El rubor de las mejillas femeninas aumentó.
-No quiero hablar de eso. No tiene sentido.
-Hazme el favor —murmuró él mientras se inclinaba hacia delante.
¿Qué podía hacer Paula? Su instinto le indicaba que no se marcharía hasta ver satisfecha su curiosidad. Le había creído cuando le dijo que había perdido la memoria. Parecía tan incómodo que supo que era algo que no quería contar. Ella conocía esa clase de amnesia por uno de sus hermanos mayores, que era médico. Y, debido a ella, se explicaba muchas cosas que la habían desconcertado, como el hecho de que Pedro hubiera recorrido medio mundo en su busca. ¿Qué otro motivo podía tener para llegar a tales extremos.

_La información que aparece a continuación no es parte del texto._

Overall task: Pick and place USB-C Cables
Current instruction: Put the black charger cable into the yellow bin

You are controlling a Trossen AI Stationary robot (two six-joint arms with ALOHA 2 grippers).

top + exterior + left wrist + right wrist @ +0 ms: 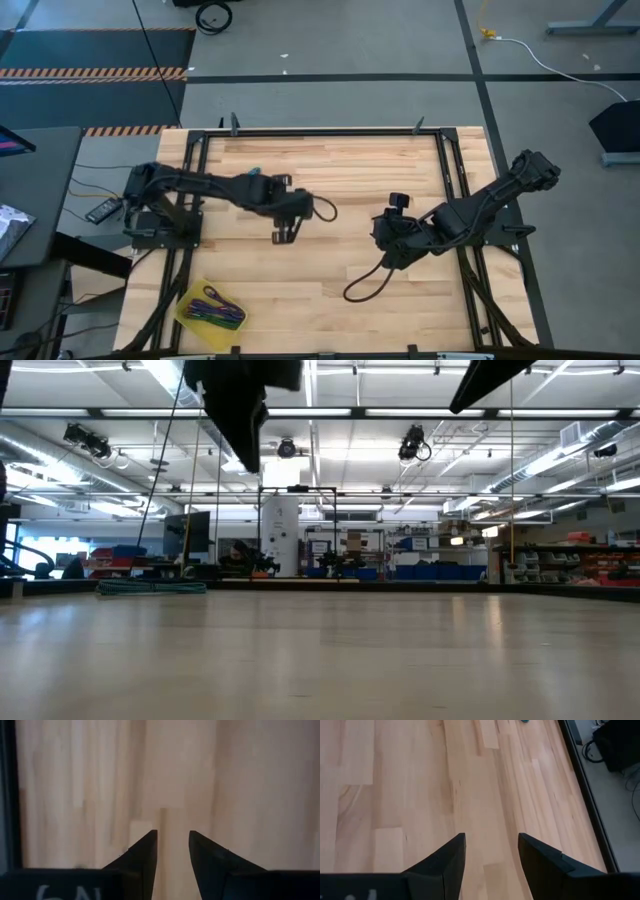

Sobre todo después de haberla plantado sin muchas ceremonias. Se alegró de ser la única que recordaba todos los detalles de la ignominiosa escena.
—¿No te acuerdas de nada?
No tenía sentido preguntárselo, ya que era evidente su falta de conocimiento sobre ella y sobre ambos. Pero le parecía imposible que todo se le hubiera borrado por completo de la memoria. Habían intimado, no sólo físicamente, sino emocionalmente, como almas gemelas, o eso le había parecido en su momento. ¿Cómo era posible que todo aquello hubiera desaparecido? Pues porque lo que habían compartido era menos importante para Pedro que para ella.